'Transforming' a function $T(m,n)$ into $a(n)$ in an inductive proof

Question

I'm trying to perform an inductive proof for a homework question but am stuck at a scenario I've never encountered before.

I am trying to prove inductively that

$$ T(m,n) = (m + 1 + n)\cdot a(n) - n! $$

where

$$a(n) = \begin{cases} n(a(n - 1) + 1) &, n \geq 1 \\ 0 &, n = 0\end{cases}$$

We already know the following identity:

$$T(m,n) = \begin{cases} n(T(m+1,n-1) + m + 1 + n) &, n > 1 \\ m + 1 &, n = 1\end{cases}$$

I have done the base case n = 1 pretty easily where they both evaluate to $m + 1$, but for the inductive step, I'm completely stuck.

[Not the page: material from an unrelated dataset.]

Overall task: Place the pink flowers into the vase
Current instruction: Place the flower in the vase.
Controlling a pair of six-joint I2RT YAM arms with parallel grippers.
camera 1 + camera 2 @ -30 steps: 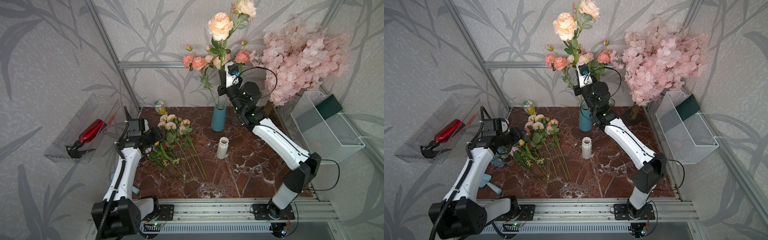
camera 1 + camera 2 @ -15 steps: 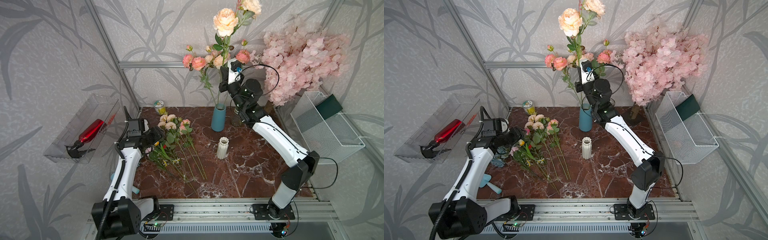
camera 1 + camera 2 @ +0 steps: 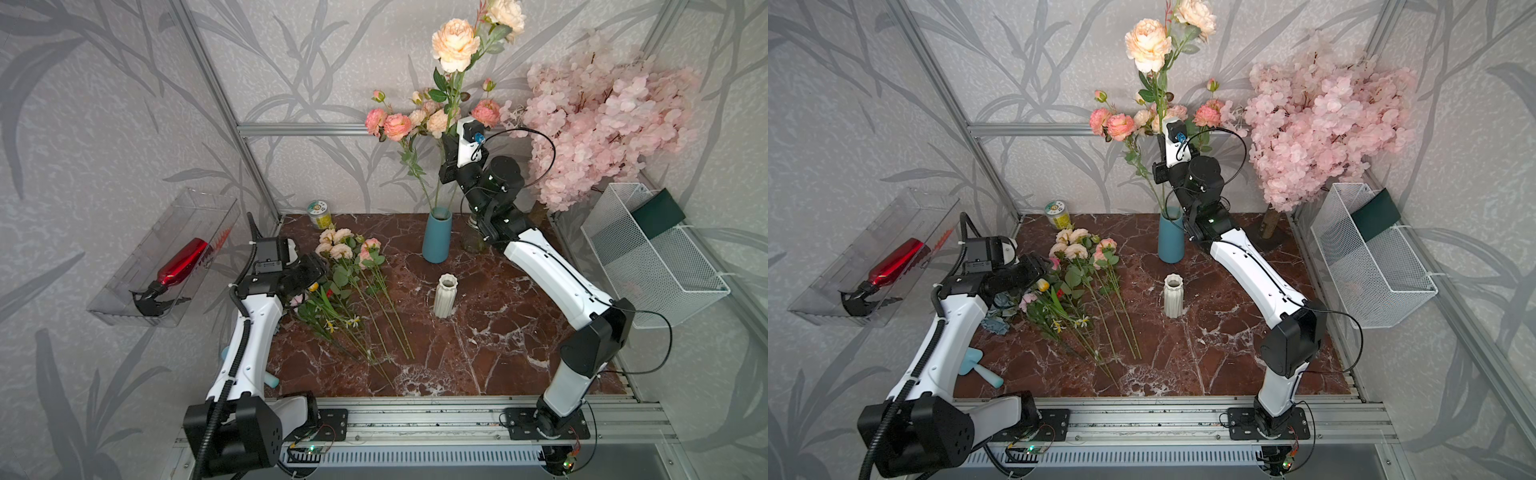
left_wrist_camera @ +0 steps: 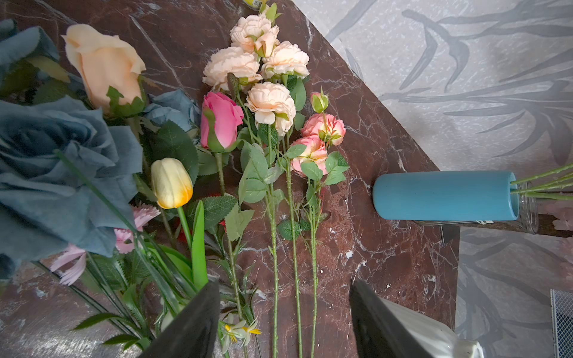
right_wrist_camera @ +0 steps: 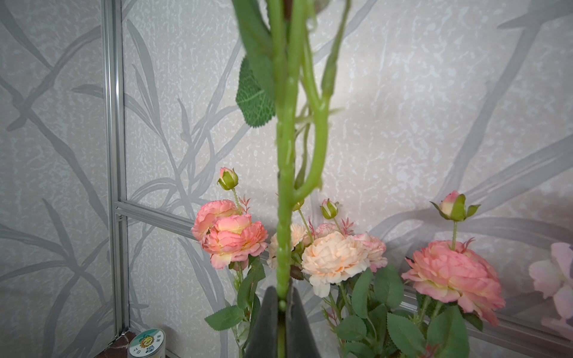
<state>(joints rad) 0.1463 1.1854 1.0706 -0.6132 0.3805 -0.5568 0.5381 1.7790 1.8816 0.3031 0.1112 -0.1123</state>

How can I get $a(n)$ into my equation to get this inductive step to work? The hardest part for me to understand is how to work with these recursive functions.

Thanks for any help. A complete answer is not necessary, but feel free to take liberties if you find the problem interesting.

Answer 1

Assume that for all $k\le (n-1)$, $P(n):=\{T(m,n)=(m+1+n)a(n)-n!$, for all $m\in\mathbb{N}\}$ is true.

We prove $P(n)$. For $m\in\mathbb{N}$, $$T(m,n)=n(T(m+1,n-1)+m+1+n) \\= n(\ ((m+1)+1+(n-1))a(n-1)-(n-1)!+m+1+n\ ) \\= n((m+1+n)a(n-1)-(n-1)!+m+1+n) \\= n((m+n+1)a(n-1)+(m+n+1))-n! \\= (m+n+1)a(n)-n!$$